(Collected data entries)
- Opening Delimiter -

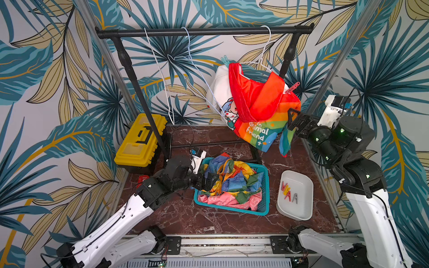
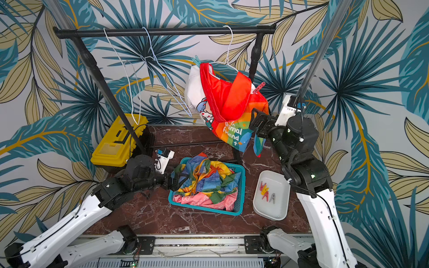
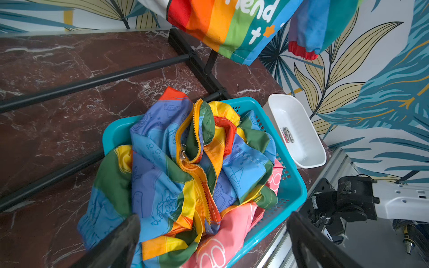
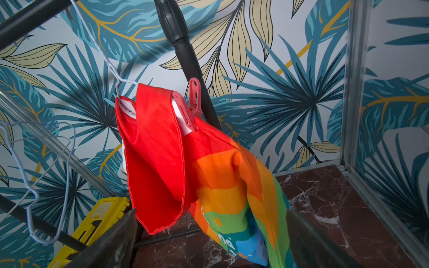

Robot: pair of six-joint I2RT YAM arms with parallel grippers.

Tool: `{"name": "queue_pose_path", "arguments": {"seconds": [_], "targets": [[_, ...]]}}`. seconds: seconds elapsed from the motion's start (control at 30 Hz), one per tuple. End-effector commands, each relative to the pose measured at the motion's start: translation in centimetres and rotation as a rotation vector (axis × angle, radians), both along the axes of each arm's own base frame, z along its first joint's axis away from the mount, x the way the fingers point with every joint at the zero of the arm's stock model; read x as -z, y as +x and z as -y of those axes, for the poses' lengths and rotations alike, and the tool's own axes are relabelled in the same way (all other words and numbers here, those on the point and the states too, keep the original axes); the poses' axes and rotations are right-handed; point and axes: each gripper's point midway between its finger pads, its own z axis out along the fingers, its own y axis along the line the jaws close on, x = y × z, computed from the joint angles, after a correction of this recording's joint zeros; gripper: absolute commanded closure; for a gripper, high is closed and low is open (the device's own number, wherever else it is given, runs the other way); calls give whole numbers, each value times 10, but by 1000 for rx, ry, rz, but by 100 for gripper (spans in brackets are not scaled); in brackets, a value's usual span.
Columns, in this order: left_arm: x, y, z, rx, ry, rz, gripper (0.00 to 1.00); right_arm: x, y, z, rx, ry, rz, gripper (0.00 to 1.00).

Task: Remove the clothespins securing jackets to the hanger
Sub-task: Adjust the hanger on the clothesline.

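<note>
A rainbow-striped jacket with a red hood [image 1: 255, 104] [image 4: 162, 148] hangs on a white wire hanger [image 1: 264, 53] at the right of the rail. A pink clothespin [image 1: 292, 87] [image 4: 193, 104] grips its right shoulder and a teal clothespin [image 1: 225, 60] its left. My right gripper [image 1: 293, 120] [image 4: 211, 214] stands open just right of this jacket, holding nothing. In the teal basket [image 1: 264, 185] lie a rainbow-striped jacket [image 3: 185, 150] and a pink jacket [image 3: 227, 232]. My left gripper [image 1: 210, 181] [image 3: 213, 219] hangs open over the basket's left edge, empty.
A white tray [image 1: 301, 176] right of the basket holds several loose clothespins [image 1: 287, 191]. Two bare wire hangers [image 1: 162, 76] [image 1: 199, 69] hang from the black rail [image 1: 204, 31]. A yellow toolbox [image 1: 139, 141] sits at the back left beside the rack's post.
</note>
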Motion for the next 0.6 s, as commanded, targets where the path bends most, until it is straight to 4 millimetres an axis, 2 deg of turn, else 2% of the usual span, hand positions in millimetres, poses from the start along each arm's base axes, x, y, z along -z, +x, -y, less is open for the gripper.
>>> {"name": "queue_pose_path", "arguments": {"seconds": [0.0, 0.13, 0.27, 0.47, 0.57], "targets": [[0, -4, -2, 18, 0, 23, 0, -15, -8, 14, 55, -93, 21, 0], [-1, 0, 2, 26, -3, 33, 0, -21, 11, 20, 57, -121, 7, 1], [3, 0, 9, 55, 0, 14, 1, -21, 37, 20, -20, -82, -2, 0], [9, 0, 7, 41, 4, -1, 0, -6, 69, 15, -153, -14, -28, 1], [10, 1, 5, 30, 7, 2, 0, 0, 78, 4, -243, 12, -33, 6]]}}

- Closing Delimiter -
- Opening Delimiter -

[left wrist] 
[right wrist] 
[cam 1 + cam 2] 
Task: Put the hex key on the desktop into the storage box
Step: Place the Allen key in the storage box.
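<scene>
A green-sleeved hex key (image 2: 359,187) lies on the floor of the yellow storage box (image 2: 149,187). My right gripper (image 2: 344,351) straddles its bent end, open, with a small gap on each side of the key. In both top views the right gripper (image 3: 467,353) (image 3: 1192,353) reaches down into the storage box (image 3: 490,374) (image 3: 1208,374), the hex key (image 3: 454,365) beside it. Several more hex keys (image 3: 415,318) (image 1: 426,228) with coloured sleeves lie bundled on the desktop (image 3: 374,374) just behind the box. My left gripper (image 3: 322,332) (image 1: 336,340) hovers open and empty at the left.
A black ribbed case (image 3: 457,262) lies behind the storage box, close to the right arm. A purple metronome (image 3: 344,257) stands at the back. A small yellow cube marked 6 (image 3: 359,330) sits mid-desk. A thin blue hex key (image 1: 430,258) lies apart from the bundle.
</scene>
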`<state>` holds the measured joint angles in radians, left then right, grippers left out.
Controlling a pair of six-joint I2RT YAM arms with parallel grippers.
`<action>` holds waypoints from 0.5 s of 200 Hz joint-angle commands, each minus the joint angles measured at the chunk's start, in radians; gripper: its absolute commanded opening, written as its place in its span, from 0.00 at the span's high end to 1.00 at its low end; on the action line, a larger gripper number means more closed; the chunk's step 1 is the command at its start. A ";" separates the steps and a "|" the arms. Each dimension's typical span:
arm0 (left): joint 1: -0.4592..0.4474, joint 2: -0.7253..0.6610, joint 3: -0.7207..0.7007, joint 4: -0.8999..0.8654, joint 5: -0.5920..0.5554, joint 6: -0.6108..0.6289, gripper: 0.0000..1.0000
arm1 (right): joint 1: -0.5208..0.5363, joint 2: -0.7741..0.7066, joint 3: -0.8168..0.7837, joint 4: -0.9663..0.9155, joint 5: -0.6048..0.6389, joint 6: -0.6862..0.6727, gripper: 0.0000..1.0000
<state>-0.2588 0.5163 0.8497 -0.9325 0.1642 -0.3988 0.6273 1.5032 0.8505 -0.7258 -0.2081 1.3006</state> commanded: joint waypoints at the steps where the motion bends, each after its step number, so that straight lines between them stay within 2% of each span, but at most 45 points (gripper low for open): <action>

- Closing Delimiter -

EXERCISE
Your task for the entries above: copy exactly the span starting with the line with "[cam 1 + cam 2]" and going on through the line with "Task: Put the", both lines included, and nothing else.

ANSWER TO THE PROBLEM
[cam 1 + cam 2] 
Task: Put the hex key on the desktop into the storage box

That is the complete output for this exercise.